Public interest advocates are taking the case all the way to the Supreme Court, and Demand Progress is joining up with a coalition of groups -- including many of those that came together to kill SOPA -- to support the rights of ordinary Internet users and everyday consumers.

We are working to defend a long-standing principle known as the "First-Sale Doctrine." This common-sense rule gives us the right to sell most property we own, but big businesses have been trying to chip away at out our rights in the courts. If the Supreme Court supports the lower court’s decision, we won't really “own” anything if any part of it was made in a different country. And practically anything you own -- from your iPod to your house -- could have been made abroad, in whole or in part.

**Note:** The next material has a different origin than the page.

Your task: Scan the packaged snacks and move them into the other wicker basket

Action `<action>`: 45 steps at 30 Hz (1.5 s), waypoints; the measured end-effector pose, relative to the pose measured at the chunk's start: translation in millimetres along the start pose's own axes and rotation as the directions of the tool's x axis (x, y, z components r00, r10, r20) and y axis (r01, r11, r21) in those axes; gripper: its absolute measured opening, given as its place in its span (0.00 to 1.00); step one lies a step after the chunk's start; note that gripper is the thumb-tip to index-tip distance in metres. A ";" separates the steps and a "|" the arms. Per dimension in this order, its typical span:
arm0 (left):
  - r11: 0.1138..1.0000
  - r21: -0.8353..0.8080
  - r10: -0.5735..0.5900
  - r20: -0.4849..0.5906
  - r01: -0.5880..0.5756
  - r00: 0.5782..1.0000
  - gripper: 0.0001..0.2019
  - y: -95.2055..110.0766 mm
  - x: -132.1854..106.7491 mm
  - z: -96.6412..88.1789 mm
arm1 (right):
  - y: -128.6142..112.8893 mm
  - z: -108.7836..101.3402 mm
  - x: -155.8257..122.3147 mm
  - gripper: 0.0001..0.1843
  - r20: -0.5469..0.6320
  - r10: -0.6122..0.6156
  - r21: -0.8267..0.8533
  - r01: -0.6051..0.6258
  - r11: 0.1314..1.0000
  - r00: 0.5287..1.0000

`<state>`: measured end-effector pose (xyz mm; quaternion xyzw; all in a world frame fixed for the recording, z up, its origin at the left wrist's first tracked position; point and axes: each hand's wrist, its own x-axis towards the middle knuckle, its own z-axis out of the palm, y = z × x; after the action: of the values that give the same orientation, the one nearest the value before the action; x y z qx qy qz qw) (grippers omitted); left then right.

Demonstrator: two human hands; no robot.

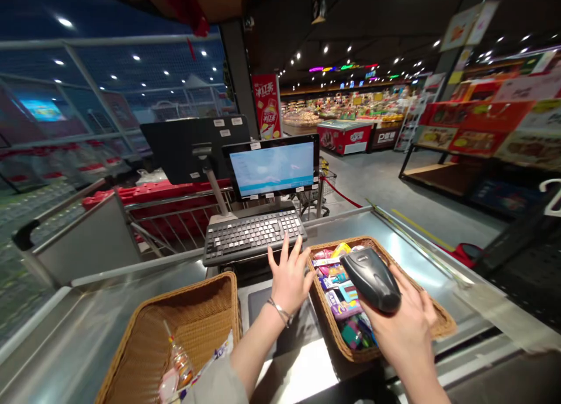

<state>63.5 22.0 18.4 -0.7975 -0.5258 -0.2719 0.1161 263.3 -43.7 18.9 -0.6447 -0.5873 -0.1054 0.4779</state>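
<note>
A black handheld barcode scanner [371,278] is gripped in my right hand [405,310], above the right wicker basket [326,313]. Packaged snacks [342,293] in bright wrappers fill that basket, and the scanner and hand cover part of them. My left hand [290,275], with a bracelet on its wrist, is open with fingers spread. It is at the lower right edge of the black keyboard [254,235]; I cannot tell whether its fingertips touch the keys. Below and left of this hand, the left wicker basket [144,328] holds a few packaged items [179,360].
Behind the keyboard stands a lit monitor [274,170], with a second dark screen [188,147] seen from its back. The baskets rest on a metal counter [403,255]. Stacked red boxes [477,120] stand to the right, beyond the counter.
</note>
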 end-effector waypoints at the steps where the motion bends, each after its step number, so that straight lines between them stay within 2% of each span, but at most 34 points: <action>1: 1.000 0.004 -0.014 -0.005 0.014 1.000 0.23 -4.6 -3.4 -4.4 | -5.4 1.9 -0.3 0.21 0.018 -0.017 0.007 0.017 1.000 1.000; 6: 0.996 0.039 -0.076 -0.017 0.076 0.997 0.23 -29.3 -24.6 -25.0 | -23.6 17.0 -6.7 0.22 0.096 -0.111 0.026 0.108 0.994 0.989; 10: 0.987 0.095 -0.130 0.012 0.128 0.991 0.23 -50.8 -46.7 -38.5 | -33.1 32.0 -14.1 0.21 0.184 -0.223 0.056 0.216 0.975 0.957; 15: 0.964 0.152 -0.223 0.021 0.217 0.975 0.23 -85.3 -80.3 -54.5 | -63.4 41.1 -25.6 0.19 0.344 -0.200 0.134 0.163 0.977 0.917; 18: 0.938 0.210 -0.289 0.035 0.276 0.957 0.24 -108.0 -103.7 -63.6 | -81.0 46.5 -34.9 0.19 0.382 -0.175 0.163 0.120 0.979 0.907; 22: 0.901 0.273 -0.368 0.070 0.337 0.927 0.25 -132.2 -133.8 -71.1 | -91.1 57.9 -47.6 0.16 0.439 -0.230 0.222 0.144 0.964 0.868; 26: 0.878 0.309 -0.414 0.106 0.366 0.904 0.24 -147.3 -158.8 -69.9 | -98.2 67.2 -57.9 0.13 0.501 -0.272 0.261 0.156 0.953 0.821; 34: 0.863 0.327 -0.470 0.237 0.386 0.850 0.24 -170.3 -197.2 -58.0 | -111.9 80.8 -72.2 0.11 0.585 -0.275 0.288 0.122 0.950 0.763; 41: 0.861 0.337 -0.489 0.349 0.380 0.799 0.24 -188.1 -221.3 -54.0 | -117.6 85.8 -76.2 0.10 0.637 -0.262 0.282 0.097 0.954 0.725; 45: 0.857 0.343 -0.503 0.397 0.385 0.768 0.24 -196.4 -235.7 -51.8 | -118.1 88.0 -76.7 0.11 0.633 -0.280 0.291 0.114 0.950 0.722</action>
<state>-200.3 -102.7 -89.6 -0.6704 -0.7415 -0.0225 0.0124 102.4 -46.2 -22.2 -0.5125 -0.7926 0.1506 0.2941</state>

We only have a few months to make our voices heard before the Supreme Court makes a lasting ruling. We are asking President Obama and the U.S. Department of Justice to stand up for the little guy: The President can urge the Court to side with consumers, but he'll only do it if we bring enough pressure to bare.

If we lose this fight, practically anybody who wants to resell products they bought -- from Macbooks and iPhones to our clothing and textbooks -- will have to ask copyright holders for permission first. And they'll have the right to deny it!

It's bad for so many reasons: It'll undermine Craigslist and Ebay, hurt the environment, increase incentives for manufacturers to move jobs off-shore, and effectively ban the traditional American yard sale.
[Image: conspiracy_theory.jpg]
06-23-2012, 05:44 PM, (This post was last modified: 06-23-2012, 05:45 PM by rsol.)
RE: If You've Ever Sold a Used Item
let it happen. it would also mean that anything they bought from another country would also ipso facto be unsellable under such legislation. the moment they buy anything imported they wouldn't be able to sell it to you. the first-point would already have been between supplier and buyer...before even getting to you. it would make outsourcing illegal. everything is second hand before it gets to the consumer.
06-24-2012, 06:52 AM, (This post was last modified: 06-24-2012, 06:55 AM by h3rm35.)
If You've Ever Sold a Used Item, You May Have Violated Copyright Law. This is BIG.
Quote:the moment they buy anything imported they wouldn't be able to sell it to you.

...except for the fact that they can afford to grease the palms of the IP rights holders. do you honestly think they haven't worked this through all scenarios before creating an impermeable legal boundary? give it a little while to think out the repercussions.

The average human in the us wouldn't be able to buy or sell anything except brand new products, ever again.